### WORK ITEM
Please, without the pictures, restate every entry exactly.

DATA RECORDS Block Start

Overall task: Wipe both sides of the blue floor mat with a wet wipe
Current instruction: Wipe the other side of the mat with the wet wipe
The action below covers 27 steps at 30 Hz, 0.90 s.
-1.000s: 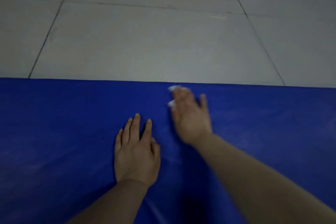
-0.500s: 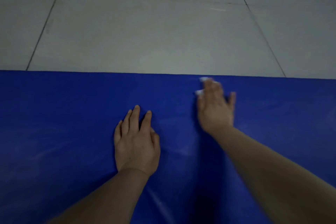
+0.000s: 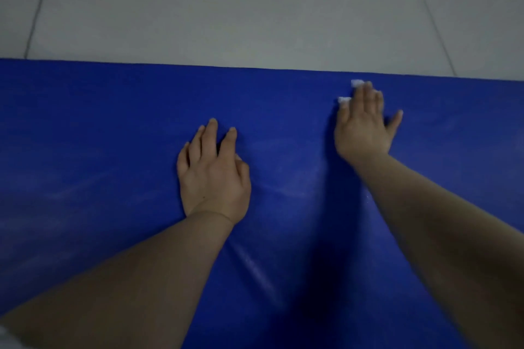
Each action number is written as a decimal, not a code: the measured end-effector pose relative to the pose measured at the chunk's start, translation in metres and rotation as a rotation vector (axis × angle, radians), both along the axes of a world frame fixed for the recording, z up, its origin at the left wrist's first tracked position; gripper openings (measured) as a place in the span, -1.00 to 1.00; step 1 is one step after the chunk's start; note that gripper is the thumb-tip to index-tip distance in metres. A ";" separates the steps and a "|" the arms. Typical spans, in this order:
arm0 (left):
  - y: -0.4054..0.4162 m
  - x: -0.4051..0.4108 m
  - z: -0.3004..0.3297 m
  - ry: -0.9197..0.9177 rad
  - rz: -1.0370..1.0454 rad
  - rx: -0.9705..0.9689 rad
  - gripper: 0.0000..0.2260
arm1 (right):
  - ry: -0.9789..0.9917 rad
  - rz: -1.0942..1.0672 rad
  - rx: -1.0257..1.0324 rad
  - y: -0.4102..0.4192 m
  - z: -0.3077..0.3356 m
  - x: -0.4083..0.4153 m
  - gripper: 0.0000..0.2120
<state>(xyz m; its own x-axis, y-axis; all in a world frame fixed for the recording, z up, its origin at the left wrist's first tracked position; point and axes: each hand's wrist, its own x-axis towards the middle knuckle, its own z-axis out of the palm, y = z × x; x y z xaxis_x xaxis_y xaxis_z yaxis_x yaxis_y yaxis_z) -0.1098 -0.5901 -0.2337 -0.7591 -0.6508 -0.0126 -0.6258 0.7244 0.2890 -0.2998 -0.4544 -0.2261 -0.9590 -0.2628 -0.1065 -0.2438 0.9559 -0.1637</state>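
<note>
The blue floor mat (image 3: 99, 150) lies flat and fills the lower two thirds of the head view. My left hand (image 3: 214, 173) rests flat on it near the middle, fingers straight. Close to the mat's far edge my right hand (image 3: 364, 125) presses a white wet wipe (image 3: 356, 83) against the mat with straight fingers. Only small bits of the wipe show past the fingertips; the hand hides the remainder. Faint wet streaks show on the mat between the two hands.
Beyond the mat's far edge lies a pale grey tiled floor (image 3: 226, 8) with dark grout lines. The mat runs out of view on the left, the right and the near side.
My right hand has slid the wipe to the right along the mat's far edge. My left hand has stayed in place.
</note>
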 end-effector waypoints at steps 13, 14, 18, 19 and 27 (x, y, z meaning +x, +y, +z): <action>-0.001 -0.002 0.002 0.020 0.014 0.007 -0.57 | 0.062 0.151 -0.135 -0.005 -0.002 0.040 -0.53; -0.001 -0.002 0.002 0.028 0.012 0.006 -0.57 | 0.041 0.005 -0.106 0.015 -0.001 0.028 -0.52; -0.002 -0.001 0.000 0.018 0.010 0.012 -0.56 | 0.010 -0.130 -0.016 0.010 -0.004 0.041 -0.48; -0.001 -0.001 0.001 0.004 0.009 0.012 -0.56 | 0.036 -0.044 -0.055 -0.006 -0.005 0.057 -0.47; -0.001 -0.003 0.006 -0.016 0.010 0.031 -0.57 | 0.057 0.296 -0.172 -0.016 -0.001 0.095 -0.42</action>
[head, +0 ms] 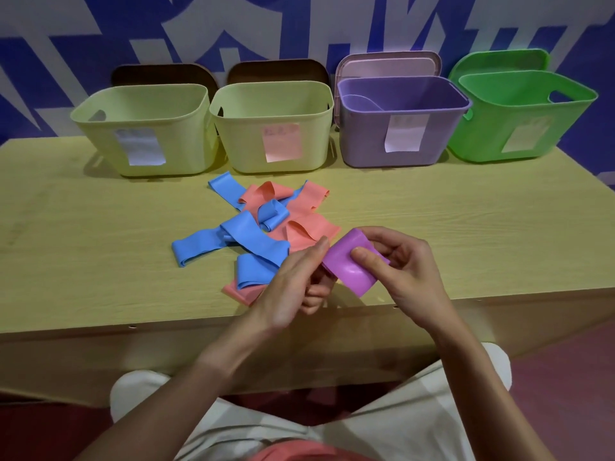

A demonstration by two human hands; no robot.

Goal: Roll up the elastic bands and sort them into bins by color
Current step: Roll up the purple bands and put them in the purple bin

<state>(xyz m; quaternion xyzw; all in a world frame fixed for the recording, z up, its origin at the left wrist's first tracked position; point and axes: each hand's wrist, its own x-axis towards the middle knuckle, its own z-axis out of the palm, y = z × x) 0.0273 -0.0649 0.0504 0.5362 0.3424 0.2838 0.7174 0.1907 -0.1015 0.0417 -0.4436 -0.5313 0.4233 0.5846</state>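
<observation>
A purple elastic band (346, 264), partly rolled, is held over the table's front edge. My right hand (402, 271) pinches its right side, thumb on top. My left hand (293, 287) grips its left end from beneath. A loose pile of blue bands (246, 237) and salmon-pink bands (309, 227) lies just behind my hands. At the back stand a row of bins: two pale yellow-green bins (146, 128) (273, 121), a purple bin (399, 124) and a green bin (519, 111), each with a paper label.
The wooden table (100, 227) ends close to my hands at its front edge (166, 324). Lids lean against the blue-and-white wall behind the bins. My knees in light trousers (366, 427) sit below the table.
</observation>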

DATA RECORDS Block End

### SOLUTION TO THE PROBLEM
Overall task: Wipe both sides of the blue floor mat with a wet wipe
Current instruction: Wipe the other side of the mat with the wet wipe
The action below covers 27 steps at 30 Hz, 0.90 s.
-1.000s: 
-0.500s: 
+0.000s: 
Each action number is written as a decimal, not a code: the measured end-effector pose relative to the pose measured at the chunk's start, translation in metres and rotation as a rotation vector (axis × angle, radians), both along the axes of a world frame fixed for the recording, z up, its origin at the left wrist's first tracked position; gripper openings (measured) as a place in the span, -1.00 to 1.00; step 1 is one step after the chunk's start; note that gripper is the thumb-tip to index-tip distance in metres. A ";" separates the steps and a "|" the arms. Typical spans, in this order:
arm0 (left):
  - y: -0.4054..0.4162 m
  - x: -0.4051..0.4108 m
  - z: -0.3004..0.3297 m
  - ry: -0.9197..0.9177 rad
  - rz: -1.0370..1.0454 rad
  - rx: -0.9705..0.9689 rad
  - gripper: 0.0000..0.2260
arm1 (right):
  - ry: -0.9789..0.9917 rad
  - rz: -1.0942..1.0672 rad
  - rx: -1.0257..1.0324 rad
  - y: -0.4102..0.4192 m
  - z: -0.3077..0.3356 m
  - x: -0.4083..0.4153 m
  - gripper: 0.0000..0.2120
<state>(xyz m; its own x-axis, y-axis; all in a world frame fixed for the recording, z up, its origin at the left wrist's first tracked position; point and axes: each hand's wrist, its own x-axis towards the middle knuckle, its own z-axis out of the palm, y = z × x; x y z xaxis_x xaxis_y xaxis_z yaxis_x yaxis_y yaxis_z) -0.1098 -0.5901 -0.2337 -0.7591 -0.6508 -0.0126 -0.6258 0.7244 0.2890 -0.2998 -0.4544 -0.2261 -0.9590 -0.2628 -0.1065 -0.2438 0.9559 -0.1637</state>
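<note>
The blue floor mat (image 3: 99, 150) lies flat and fills the lower two thirds of the head view. My left hand (image 3: 214, 173) rests flat on it near the middle, fingers straight. Close to the mat's far edge my right hand (image 3: 364, 125) presses a white wet wipe (image 3: 356, 83) against the mat with straight fingers. Only small bits of the wipe show past the fingertips; the hand hides the remainder. Faint wet streaks show on the mat between the two hands.
Beyond the mat's far edge lies a pale grey tiled floor (image 3: 226, 8) with dark grout lines. The mat runs out of view on the left, the right and the near side.
My right hand has slid the wipe to the right along the mat's far edge. My left hand has stayed in place.
</note>
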 end-effector waypoints at steps 13, 14, 18, 19 and 27 (x, y, z meaning +x, +y, +z): <action>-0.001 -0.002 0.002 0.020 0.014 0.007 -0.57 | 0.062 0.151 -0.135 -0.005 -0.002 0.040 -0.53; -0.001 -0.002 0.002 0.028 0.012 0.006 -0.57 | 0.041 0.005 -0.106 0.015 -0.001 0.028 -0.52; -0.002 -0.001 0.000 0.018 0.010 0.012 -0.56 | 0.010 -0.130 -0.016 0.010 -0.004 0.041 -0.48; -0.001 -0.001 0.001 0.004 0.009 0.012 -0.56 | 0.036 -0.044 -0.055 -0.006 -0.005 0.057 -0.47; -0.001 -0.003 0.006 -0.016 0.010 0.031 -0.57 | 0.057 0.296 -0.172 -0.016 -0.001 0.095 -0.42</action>
[head, +0 ms] 

A demonstration by two human hands; no robot.

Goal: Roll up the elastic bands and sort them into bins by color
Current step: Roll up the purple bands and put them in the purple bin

<state>(xyz m; quaternion xyzw; all in a world frame fixed for the recording, z up, its origin at the left wrist's first tracked position; point and axes: each hand's wrist, its own x-axis towards the middle knuckle, its own z-axis out of the palm, y = z × x) 0.0273 -0.0649 0.0504 0.5362 0.3424 0.2838 0.7174 0.1907 -0.1015 0.0417 -0.4436 -0.5313 0.4233 0.5846</state>
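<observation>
A purple elastic band (346, 264), partly rolled, is held over the table's front edge. My right hand (402, 271) pinches its right side, thumb on top. My left hand (293, 287) grips its left end from beneath. A loose pile of blue bands (246, 237) and salmon-pink bands (309, 227) lies just behind my hands. At the back stand a row of bins: two pale yellow-green bins (146, 128) (273, 121), a purple bin (399, 124) and a green bin (519, 111), each with a paper label.
The wooden table (100, 227) ends close to my hands at its front edge (166, 324). Lids lean against the blue-and-white wall behind the bins. My knees in light trousers (366, 427) sit below the table.
</observation>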

The exercise output is complete.